Take Two’s current Grand Theft Auto release is $40 for two
“episodes” from the original Grand Theft Auto 4 map.
It was released without a lot of hype, despite
high reviews. What kind of strategy is it when
instead of hyping up the brand, you bring it down and make it seem
to the consumer that the $60 original game offer was
overpriced? Compare that to Halo ODST coming at
full retail and selling very well yet not being the core hyped Halo
release, or compare it to the way Nintendo puts out everything
Mario at a premium.
What can be said about Take Two is that they have a management that
has done more of the same. They have allowed
Rockstar employees to continue to lead and do what they want to the
detriment of the publisher and its shareholders. Those Rockstar
executives just don't seem to be as focused on making
money. They want to do what’s best for the
gamer. But at some point one has to wonder, is
what they’re doing actually best for the gamer or is it
hurting the franchise hype?
Meanwhile, Call of Duty is smashing records as we speak and
milking every dollar. Look at the Tony Hawk
franchise. They milked that for years and now
it's a low rated mediocre offering. If you told
someone in 2002 that Tony Hawk would be garbage in 2009, they would
assume that Activision would be dead at this
point. But that was years of profits and they
did the right thing from a business perspective in milking it for
what it was worth and reaching out, grabbing and enhancing Call of
Duty as a result, pouring resources into the next big
thing. Activision and Take Two were similar
sized companies years ago and now Activision is 15 times
bigger.
This is, of course, the entertainment business, a fast paced
hype business. The Academy Award winners are not
necessarily the best selling movies. Perhaps it
makes a difference that Activision is headquartered in Los Angeles
while Take Two is in New York. Activision
benefits from attracting real entertainment executives who
understand how to sell entertainment rather than just making
quality entertainment and taking their sweet time.

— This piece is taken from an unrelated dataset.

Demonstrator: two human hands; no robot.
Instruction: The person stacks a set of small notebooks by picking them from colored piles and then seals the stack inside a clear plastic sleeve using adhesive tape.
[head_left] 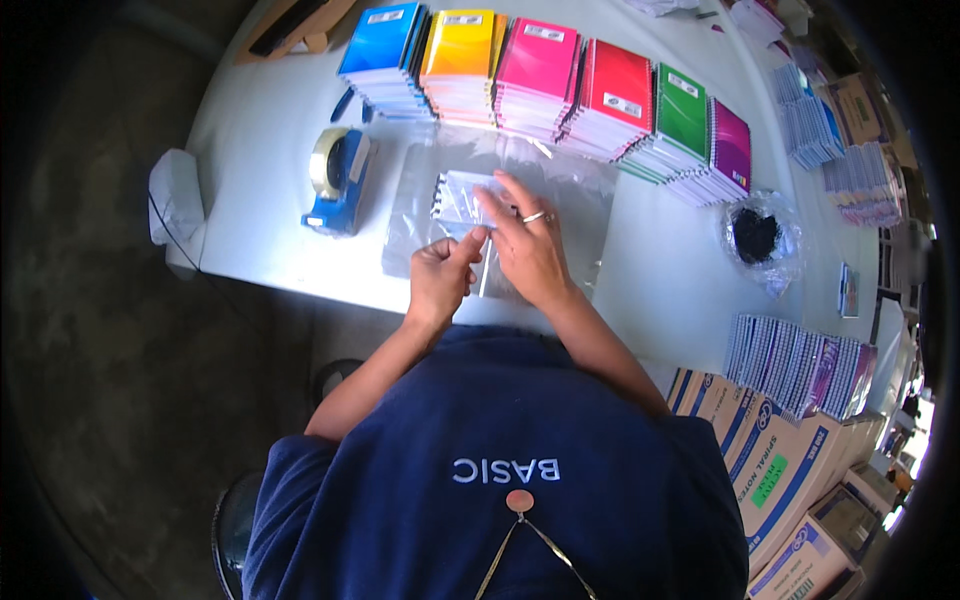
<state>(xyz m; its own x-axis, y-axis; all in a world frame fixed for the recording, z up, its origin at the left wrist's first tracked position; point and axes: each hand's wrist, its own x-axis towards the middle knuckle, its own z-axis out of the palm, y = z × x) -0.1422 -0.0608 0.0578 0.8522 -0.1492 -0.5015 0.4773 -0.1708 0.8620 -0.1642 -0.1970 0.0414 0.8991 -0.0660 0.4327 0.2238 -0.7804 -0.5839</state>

One major thing I've learned about investing in corporations is
to look at them more like a bureaucracy than a dynamic
person. From that perspective, I don't expect
them to change without some amazing visionary genius at the
top. That means when I look at Take Two, i
forever see it like a small Hollywood studio that makes very high
rated movies (like Miramax, which was later bought out by
Disney). But it will never be like Activision,
which knows how to make the sale, milk profits and move on (like
Disney). Currently at retail, however, while
Call of Duty breaks records and World of Warcraft continues to
generate profits, Activision’s third pillar, the Hero music
franchise, is dying at retail despite heavy marketing efforts.
So don’t be surprised if Activision
actually walks in and buys out Take Two Interactive sometime soon
in order to take care of that problem.
Otherwise, in the long term, Take Two management will likely
continue to sacrifice potential profits of their own company, so
that the gamer can save a few bucks to buy Call of Duty.